_Goal of the exercise:_ Once you have read the data below, please repeat all of it exactly.

[Start of Attachment]

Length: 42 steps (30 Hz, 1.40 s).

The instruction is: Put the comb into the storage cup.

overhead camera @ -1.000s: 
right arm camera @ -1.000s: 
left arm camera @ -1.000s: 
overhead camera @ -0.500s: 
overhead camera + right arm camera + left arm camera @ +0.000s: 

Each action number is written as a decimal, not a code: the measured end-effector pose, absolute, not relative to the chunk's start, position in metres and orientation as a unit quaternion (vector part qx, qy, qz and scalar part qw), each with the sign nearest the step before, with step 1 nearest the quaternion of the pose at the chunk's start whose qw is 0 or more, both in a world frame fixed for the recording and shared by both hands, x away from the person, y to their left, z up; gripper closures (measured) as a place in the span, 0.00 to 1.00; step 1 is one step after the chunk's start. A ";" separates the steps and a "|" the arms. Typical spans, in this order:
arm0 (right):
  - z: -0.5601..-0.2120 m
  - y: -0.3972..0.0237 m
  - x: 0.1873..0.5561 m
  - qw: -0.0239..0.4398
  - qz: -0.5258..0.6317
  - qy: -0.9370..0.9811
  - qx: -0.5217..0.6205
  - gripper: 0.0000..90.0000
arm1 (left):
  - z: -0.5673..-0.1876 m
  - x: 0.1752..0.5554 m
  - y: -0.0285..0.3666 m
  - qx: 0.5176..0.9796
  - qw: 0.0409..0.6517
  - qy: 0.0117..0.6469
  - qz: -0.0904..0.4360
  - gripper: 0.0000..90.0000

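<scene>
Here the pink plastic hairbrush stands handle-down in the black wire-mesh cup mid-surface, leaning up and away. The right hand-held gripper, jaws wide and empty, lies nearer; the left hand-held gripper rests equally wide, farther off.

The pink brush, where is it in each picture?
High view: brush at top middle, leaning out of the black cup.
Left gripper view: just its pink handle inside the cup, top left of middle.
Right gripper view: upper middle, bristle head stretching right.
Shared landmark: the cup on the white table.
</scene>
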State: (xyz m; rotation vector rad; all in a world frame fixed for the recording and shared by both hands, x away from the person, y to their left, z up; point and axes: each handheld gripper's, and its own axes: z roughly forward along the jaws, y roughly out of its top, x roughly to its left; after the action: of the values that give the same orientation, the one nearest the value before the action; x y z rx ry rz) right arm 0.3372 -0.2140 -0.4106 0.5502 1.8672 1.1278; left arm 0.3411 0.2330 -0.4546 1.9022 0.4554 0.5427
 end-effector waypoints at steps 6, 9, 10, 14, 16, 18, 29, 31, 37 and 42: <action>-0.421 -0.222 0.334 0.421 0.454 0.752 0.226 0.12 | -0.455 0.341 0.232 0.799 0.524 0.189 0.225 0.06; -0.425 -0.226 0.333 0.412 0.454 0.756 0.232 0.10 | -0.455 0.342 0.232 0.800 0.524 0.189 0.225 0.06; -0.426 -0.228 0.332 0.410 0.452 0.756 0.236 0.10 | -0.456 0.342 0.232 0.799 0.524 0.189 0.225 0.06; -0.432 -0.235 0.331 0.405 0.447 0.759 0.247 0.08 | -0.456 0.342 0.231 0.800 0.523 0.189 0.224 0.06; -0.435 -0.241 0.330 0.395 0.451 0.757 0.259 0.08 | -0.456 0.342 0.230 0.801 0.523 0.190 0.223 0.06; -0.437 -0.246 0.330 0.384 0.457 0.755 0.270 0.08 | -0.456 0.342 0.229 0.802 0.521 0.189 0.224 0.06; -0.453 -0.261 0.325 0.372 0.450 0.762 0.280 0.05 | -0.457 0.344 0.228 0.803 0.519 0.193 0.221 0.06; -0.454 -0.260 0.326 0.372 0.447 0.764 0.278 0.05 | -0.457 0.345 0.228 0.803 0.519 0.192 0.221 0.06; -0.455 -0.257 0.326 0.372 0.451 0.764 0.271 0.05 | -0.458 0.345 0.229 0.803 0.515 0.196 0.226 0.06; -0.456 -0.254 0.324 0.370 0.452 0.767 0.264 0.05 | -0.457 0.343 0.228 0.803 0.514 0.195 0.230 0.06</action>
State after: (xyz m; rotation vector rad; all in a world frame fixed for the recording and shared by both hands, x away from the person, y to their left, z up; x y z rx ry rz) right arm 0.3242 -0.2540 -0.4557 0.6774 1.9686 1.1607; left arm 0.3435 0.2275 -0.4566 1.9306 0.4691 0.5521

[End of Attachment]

_Result:_
Length: 42 steps (30 Hz, 1.40 s).

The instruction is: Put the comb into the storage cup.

overhead camera @ -1.000s: 
right arm camera @ -1.000s: 
left arm camera @ -1.000s: 
overhead camera @ -0.500s: 
overhead camera + right arm camera + left arm camera @ +0.000s: 

Each action number is written as a decimal, not a code: the measured end-effector pose, absolute, not relative to the chunk's start, position in metres and orientation as a unit quaternion (vector part qx, qy, qz and scalar part qw), each with the sign nearest the step before, with step 1 nearest the quaternion of the pose at the chunk's start whose qw is 0 or more, both in a world frame fixed for the recording and shared by both hands, x away from the person, y to their left, z up; gripper closures (measured) as a place in the span, 0.00 to 1.00; step 1 is one step after the chunk's start. A ";" separates the steps and a "|" the arms. Typical spans, in this order:
arm0 (right):
  - z: -0.5601..-0.2120 m
  - y: -0.3972..0.0237 m
  - x: 0.1873..0.5561 m
  - qw: -0.0239..0.4398
  - qz: -0.5258..0.6317
  - qy: -0.9370..0.9811
  - qx: -0.5217..0.6205
  - gripper: 0.0000..90.0000
arm1 (left):
  - z: -0.5673..-0.1876 m
  - x: 0.1752..0.5554 m
  - y: -0.0285..0.3666 m
  - qx: 0.5176..0.9796
  - qw: 0.0409..0.6517
  - qy: 0.0117..0.6469
  - qz: -0.0904..0.4360
  - gripper: 0.0000..90.0000

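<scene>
Here the pink plastic hairbrush stands handle-down in the black wire-mesh cup mid-surface, leaning up and away. The right hand-held gripper, jaws wide and empty, lies nearer; the left hand-held gripper rests equally wide, farther off.

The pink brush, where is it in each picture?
High view: brush at top middle, leaning out of the black cup.
Left gripper view: just its pink handle inside the cup, top left of middle.
Right gripper view: upper middle, bristle head stretching right.
Shared landmark: the cup on the white table.
</scene>
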State: (xyz m; rotation vector rad; all in a world frame fixed for the recording and shared by both hands, x away from the person, y to their left, z up; point and axes: each handheld gripper's, and its own axes: z roughly forward along the jaws, y roughly out of its top, x roughly to its left; after the action: of the values that give the same orientation, the one nearest the value before the action; x y z rx ry rz) right arm 0.3372 -0.2140 -0.4106 0.5502 1.8672 1.1278; left arm 0.3411 0.2330 -0.4546 1.9022 0.4554 0.5427
 end-effector waypoints at steps 6, 9, 10, 14, 16, 18, 29, 31, 37 and 42: <action>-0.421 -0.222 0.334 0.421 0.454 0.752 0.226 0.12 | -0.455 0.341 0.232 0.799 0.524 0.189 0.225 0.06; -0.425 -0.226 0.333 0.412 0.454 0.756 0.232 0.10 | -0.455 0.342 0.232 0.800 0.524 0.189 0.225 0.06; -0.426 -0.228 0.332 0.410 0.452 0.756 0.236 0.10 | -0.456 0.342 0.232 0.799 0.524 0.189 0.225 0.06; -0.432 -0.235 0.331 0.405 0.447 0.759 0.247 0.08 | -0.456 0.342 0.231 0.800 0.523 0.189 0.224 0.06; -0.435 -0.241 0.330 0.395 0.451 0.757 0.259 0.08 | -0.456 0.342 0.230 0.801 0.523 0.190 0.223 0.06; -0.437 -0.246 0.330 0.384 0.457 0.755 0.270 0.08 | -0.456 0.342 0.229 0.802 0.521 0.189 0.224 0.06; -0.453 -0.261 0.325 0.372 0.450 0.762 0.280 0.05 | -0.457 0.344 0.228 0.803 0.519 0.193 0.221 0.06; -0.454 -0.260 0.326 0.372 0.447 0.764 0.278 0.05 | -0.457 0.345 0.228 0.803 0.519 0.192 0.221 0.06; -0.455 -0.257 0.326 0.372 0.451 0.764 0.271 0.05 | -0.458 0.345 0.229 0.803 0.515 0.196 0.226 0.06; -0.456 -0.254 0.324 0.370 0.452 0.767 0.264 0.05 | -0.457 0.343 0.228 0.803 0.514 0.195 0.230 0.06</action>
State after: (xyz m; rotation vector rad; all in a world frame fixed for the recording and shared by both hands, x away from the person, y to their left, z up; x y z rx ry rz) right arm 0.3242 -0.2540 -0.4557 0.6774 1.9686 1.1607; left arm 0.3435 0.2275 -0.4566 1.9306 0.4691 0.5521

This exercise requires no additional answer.